Task prompt =>
Only the lines from the one with "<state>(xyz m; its" to the end of the data below should be given again, exactly as written.

+++

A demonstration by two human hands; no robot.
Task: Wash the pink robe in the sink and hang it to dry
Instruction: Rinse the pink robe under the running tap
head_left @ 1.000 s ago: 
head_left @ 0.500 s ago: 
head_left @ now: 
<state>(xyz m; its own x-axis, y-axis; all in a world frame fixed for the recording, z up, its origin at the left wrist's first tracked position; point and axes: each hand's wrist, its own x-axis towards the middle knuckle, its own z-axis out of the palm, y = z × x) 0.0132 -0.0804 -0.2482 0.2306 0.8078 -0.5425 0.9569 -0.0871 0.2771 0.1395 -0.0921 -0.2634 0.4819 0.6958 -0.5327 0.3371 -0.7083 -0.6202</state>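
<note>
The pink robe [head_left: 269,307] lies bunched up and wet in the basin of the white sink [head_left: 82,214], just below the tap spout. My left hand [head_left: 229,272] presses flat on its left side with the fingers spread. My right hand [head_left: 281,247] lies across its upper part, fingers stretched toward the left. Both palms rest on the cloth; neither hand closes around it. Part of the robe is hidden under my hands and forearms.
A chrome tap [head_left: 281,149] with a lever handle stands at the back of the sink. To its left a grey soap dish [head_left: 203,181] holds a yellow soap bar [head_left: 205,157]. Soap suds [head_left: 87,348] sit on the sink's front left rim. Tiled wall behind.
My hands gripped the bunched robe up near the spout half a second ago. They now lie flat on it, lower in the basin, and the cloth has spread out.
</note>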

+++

Exercise response =>
<state>(xyz m; its own x-axis, y-axis; all in a world frame fixed for the recording, z up, its origin at the left wrist's first tracked position; point and axes: each hand's wrist, its own x-axis towards the middle knuckle, its own z-axis out of the palm, y = z × x) 0.0132 -0.0804 -0.2482 0.2306 0.8078 -0.5425 0.9569 -0.0871 0.2771 0.1395 -0.0921 -0.2634 0.4819 0.6958 -0.5327 0.3371 -0.7083 -0.6202</state>
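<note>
The pink robe [head_left: 269,307] lies bunched up and wet in the basin of the white sink [head_left: 82,214], just below the tap spout. My left hand [head_left: 229,272] presses flat on its left side with the fingers spread. My right hand [head_left: 281,247] lies across its upper part, fingers stretched toward the left. Both palms rest on the cloth; neither hand closes around it. Part of the robe is hidden under my hands and forearms.
A chrome tap [head_left: 281,149] with a lever handle stands at the back of the sink. To its left a grey soap dish [head_left: 203,181] holds a yellow soap bar [head_left: 205,157]. Soap suds [head_left: 87,348] sit on the sink's front left rim. Tiled wall behind.
My hands gripped the bunched robe up near the spout half a second ago. They now lie flat on it, lower in the basin, and the cloth has spread out.
</note>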

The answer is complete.